The Madrid Open is in full swing, but with the seeded casualties already fallen, dropped out or missing in action, to a tennis fan the draw looks like a mess. Notwithstanding Rafael Nadal, the number one seeds, shocking early exits at his previous two clay court tournaments in which he has won a combined 16 titles between 2005-2013, it really does seem like anyone’s tournament. Then again, that is a bold statement considering who is still left in the fight.
A few weeks ago in Monte Carlo, a tournament which could almost be called his own, Nadal fell early to his good friend and fellow countryman David Ferrer, in straight sets. Then a week later his hopes for a 9th title in Barcelona were dashed as he fell to another Spanish clay court specialist Nicolas Almago in three hard fought sets. These stunning losses for the King of Clay were only matched by the strange mix of victories and defeats that riddled the men’s game with curious and exciting results.
Not long ago, the “Big Four” as they were called (Rafael Nadal, Novak Djokovic, Roger Federer and Andy Murray) dominated the top of the men’s game. So prevailing were the four that between them they won 34 of the past 36 majors going back to Roland Garros 2005. Due to the notoriety and press their run at the top brought the game of tennis, it was often called the new “Golden Age” of tennis.
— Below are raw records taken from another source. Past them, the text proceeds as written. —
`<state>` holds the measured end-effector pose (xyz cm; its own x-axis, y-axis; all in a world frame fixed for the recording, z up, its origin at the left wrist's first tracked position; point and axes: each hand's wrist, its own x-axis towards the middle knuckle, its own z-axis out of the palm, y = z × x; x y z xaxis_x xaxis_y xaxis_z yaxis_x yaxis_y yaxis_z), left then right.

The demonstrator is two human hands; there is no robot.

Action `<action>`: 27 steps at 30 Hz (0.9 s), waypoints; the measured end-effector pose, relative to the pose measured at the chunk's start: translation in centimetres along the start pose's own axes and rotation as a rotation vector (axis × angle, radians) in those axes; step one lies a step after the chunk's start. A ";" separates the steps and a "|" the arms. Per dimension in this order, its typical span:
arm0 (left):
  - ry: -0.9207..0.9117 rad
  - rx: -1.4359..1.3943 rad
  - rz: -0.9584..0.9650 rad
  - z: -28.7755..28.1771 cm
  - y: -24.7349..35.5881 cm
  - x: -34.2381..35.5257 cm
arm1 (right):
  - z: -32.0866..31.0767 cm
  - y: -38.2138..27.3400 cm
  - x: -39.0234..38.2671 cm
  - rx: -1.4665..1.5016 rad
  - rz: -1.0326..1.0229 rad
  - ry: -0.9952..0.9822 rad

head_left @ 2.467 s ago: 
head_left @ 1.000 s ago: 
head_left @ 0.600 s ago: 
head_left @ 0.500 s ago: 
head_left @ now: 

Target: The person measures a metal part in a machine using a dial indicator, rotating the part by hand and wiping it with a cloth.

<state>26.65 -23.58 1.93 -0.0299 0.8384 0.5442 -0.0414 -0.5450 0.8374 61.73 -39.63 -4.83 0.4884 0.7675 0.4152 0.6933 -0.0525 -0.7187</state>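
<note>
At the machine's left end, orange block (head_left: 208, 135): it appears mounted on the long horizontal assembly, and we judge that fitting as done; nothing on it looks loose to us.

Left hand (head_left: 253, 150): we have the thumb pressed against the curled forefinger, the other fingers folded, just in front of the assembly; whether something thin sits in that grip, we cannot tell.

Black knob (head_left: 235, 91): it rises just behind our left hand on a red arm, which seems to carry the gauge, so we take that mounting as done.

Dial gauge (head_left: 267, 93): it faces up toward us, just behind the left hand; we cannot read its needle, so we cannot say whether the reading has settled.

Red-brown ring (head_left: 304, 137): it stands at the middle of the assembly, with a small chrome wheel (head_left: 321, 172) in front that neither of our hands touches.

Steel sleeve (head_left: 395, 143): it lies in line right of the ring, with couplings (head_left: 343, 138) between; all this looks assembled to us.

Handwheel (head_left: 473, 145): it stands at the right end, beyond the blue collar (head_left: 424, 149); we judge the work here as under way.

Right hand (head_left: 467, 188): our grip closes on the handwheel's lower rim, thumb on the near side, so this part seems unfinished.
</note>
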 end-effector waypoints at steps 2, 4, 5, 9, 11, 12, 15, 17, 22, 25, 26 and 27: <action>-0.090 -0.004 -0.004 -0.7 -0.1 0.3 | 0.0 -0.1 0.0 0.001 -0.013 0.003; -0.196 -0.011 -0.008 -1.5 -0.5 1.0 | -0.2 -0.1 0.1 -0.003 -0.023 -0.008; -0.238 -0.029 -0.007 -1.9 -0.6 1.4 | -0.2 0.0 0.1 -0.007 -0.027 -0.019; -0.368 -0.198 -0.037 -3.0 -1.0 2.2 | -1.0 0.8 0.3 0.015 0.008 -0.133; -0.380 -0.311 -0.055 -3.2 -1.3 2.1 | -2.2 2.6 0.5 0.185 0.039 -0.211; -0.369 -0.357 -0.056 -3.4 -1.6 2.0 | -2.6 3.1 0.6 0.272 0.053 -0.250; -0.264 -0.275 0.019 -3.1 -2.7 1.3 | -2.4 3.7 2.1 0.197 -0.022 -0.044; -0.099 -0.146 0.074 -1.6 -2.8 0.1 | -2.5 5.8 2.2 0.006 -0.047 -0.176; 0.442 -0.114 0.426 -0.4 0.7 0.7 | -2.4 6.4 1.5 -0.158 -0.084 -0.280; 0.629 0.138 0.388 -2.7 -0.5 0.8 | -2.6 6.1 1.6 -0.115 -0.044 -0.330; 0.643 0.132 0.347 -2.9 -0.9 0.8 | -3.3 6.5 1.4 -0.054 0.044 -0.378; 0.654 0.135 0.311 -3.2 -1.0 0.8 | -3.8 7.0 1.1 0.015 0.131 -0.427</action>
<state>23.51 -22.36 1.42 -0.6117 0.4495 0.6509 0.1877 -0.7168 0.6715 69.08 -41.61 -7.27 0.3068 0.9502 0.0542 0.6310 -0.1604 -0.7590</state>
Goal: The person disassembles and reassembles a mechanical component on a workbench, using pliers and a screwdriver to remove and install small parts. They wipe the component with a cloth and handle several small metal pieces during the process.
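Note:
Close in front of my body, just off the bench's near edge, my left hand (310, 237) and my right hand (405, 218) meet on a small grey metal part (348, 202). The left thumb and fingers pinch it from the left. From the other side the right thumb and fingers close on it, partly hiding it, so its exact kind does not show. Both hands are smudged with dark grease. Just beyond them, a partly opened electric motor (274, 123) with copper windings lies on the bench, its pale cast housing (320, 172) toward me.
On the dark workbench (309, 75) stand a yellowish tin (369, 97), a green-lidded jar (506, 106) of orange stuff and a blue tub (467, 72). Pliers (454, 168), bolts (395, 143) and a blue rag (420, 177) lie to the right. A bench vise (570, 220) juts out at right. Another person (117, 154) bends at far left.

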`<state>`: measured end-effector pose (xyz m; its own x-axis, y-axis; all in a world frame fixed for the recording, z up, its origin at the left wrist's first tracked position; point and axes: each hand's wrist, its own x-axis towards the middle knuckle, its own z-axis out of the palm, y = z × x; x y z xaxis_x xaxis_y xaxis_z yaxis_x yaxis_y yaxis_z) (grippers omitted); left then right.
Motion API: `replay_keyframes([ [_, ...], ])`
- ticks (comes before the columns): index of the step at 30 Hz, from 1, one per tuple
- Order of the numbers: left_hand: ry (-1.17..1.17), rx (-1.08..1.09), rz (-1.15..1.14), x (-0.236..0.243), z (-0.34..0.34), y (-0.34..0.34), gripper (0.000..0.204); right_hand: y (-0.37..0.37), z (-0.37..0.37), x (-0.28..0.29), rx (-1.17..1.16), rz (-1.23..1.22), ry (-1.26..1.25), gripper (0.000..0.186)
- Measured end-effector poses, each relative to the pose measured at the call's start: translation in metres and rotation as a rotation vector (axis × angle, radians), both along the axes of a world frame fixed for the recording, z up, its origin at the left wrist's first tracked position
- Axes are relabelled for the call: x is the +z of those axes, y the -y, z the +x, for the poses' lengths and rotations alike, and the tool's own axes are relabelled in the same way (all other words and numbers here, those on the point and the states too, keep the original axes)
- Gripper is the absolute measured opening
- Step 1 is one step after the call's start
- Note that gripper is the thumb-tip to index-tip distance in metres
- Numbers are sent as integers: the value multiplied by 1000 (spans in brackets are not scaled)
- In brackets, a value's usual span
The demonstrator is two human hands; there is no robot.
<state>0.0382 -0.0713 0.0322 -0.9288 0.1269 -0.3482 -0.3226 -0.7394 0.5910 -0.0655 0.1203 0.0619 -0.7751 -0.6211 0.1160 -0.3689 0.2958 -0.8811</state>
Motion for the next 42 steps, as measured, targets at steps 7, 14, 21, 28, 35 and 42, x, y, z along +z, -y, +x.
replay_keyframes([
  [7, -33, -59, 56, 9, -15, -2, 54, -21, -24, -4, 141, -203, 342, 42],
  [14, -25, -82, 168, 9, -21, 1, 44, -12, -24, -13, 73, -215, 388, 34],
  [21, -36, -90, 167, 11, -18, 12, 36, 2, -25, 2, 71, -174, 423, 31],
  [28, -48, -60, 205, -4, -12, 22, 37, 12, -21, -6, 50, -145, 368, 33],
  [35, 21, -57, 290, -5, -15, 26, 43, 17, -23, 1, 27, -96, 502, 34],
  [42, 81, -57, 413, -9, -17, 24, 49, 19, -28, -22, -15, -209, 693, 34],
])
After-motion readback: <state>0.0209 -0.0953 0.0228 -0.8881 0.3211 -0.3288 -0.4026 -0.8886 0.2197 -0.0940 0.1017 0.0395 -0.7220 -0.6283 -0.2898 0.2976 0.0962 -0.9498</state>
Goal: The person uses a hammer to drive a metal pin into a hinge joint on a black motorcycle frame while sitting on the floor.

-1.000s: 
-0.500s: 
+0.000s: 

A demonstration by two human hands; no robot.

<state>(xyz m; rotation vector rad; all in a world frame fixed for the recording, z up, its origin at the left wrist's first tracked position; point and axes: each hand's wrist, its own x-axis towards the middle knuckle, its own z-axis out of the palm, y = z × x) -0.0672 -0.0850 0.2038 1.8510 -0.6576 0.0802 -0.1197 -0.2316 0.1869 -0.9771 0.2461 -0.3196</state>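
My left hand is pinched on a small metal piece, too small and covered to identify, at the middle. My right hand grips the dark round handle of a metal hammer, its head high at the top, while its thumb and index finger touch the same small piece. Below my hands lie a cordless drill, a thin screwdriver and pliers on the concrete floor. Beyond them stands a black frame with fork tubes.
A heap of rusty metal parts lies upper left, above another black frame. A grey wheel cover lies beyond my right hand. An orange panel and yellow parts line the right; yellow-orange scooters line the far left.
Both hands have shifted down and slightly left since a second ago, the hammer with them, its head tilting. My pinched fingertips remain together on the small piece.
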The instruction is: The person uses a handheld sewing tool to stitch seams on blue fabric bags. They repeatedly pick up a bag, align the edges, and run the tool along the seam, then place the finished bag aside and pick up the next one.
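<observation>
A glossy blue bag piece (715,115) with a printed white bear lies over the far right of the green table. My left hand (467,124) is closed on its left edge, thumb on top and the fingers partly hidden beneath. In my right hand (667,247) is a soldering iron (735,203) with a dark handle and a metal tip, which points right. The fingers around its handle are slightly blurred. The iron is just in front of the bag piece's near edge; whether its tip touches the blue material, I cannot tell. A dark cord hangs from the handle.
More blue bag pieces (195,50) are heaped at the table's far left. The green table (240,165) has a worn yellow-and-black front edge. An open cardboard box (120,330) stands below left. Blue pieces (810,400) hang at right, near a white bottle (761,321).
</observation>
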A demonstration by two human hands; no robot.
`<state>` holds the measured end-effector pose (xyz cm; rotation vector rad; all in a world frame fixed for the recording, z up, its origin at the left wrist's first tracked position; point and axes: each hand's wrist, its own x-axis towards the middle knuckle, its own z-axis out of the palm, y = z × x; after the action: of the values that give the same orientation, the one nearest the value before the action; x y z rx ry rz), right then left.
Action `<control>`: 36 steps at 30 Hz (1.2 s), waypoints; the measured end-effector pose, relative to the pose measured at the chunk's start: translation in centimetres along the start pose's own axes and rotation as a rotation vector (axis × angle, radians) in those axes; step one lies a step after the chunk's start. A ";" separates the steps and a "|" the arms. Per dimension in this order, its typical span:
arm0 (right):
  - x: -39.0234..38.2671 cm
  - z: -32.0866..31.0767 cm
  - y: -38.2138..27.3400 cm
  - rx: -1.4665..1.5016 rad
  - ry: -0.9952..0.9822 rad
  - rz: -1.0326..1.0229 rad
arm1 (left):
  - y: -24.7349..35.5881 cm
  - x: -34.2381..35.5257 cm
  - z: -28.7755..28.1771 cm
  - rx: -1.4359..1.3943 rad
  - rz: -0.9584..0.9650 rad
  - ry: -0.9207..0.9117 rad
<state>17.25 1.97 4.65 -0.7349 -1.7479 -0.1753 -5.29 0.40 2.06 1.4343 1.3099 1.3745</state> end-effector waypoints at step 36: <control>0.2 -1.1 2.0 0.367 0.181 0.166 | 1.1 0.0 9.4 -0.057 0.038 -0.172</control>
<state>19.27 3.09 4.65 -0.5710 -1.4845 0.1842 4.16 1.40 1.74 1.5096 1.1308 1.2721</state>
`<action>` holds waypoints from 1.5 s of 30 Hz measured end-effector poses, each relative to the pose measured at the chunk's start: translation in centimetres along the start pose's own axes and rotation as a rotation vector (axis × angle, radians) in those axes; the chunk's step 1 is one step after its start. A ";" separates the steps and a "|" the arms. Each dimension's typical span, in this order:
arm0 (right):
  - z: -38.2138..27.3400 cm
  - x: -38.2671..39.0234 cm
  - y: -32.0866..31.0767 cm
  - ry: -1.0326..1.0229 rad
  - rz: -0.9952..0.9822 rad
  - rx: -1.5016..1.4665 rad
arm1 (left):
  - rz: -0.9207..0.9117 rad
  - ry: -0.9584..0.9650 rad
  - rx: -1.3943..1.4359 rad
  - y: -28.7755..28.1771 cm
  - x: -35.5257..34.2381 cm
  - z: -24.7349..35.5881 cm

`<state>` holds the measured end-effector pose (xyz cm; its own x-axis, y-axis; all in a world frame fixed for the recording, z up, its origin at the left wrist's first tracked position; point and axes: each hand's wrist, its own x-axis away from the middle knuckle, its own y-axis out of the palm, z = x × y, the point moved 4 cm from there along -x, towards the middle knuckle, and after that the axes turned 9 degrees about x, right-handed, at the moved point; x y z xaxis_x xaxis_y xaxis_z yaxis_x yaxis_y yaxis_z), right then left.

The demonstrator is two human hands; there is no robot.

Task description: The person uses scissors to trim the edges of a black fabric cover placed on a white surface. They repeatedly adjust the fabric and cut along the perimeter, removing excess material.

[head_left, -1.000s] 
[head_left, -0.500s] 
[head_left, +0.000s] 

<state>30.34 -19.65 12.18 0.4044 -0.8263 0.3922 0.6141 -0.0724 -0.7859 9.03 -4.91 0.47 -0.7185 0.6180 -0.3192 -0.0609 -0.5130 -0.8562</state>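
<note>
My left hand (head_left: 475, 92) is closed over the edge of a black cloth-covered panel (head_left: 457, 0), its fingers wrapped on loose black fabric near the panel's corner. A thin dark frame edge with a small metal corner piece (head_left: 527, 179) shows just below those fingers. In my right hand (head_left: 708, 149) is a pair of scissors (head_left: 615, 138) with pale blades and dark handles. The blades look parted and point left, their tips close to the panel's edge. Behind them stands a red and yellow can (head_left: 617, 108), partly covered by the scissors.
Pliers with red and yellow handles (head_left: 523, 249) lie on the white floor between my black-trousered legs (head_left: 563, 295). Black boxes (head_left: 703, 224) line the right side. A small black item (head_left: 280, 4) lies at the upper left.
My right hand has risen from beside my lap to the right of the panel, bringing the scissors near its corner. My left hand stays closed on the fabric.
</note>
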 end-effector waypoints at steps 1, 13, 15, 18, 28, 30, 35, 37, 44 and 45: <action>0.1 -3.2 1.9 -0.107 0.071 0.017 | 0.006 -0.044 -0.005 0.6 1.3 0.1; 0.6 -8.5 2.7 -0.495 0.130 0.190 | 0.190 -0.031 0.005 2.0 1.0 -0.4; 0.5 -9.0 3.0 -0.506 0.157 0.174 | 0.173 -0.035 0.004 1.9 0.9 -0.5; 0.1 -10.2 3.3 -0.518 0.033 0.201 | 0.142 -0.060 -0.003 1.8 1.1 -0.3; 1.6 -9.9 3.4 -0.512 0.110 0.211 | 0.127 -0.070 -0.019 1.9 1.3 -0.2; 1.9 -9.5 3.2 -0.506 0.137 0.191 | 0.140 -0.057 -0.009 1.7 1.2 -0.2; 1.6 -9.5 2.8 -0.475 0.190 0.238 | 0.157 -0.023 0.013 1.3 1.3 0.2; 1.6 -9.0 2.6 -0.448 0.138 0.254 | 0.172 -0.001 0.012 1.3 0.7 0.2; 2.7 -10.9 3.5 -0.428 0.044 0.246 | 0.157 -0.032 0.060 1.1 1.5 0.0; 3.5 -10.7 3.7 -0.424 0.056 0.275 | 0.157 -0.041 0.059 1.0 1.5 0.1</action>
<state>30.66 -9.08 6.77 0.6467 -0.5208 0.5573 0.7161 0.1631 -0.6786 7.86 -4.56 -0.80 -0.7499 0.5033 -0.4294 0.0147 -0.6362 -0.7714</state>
Well the game has been shaken up as of late. Top contender for the number one ranking and 2011 Madrid champion Novak Djokovic, withdrew with injury. Meanwhile, the ever dangerous three time titlist Roger Federer, skipped the tournament to be with his wife, who delivered another set of twins. Finally Scotsman Andy Murray, who defeated Nicolas Almagro in a tough three set match in the second round, was sent packing in straight sets by 2014 Barcelona finalist Santiago Giraldo.
2014 Australian Open and Monte Carlo winner Stanislas Wawrinka was also dismissed early by Australian young gun Dominic Thiem. With stars like France’s Jo Wilifred Tsonga, big serving American John Isner and the powerful Canadian Milos Roanic all watching from their hotel rooms, the draw does seem like a mixed up mess to speculators.
Despite the lack of confidence and form on his favorite surface, Rafael Nadal is still considered by anyone that watches tennis the clear favorite in Madrid. It is doubtful that such a sentiment would ever reach the likes of Japan’s Kei Nishikori, who hoisted the Barcelona trophy last week, and is in stellar form. David Ferrer also seems to be finding his groove, and with blood on his racket from the beating he gave Nadal in Monte Carlo, his confidence is high. Czech Republic’s Tomas Berdych is always a threat in any draw, and despite his surprise loss in Portugal to Carlos Berlocq in the final, he seems full of spit and vinegar.
The clay court season leading up to the second grand slam has been Rafael Nadal’s best time of the year for so long, it’s an interesting mix to see different players finding their game. The Madrid open would be a huge confidence booster for his final stop in Rome before the French Open. The outcome is far from the forgone conclusion it has been in prior years, and the mess of the draw only adds to the drama of the outcome. May the best man win.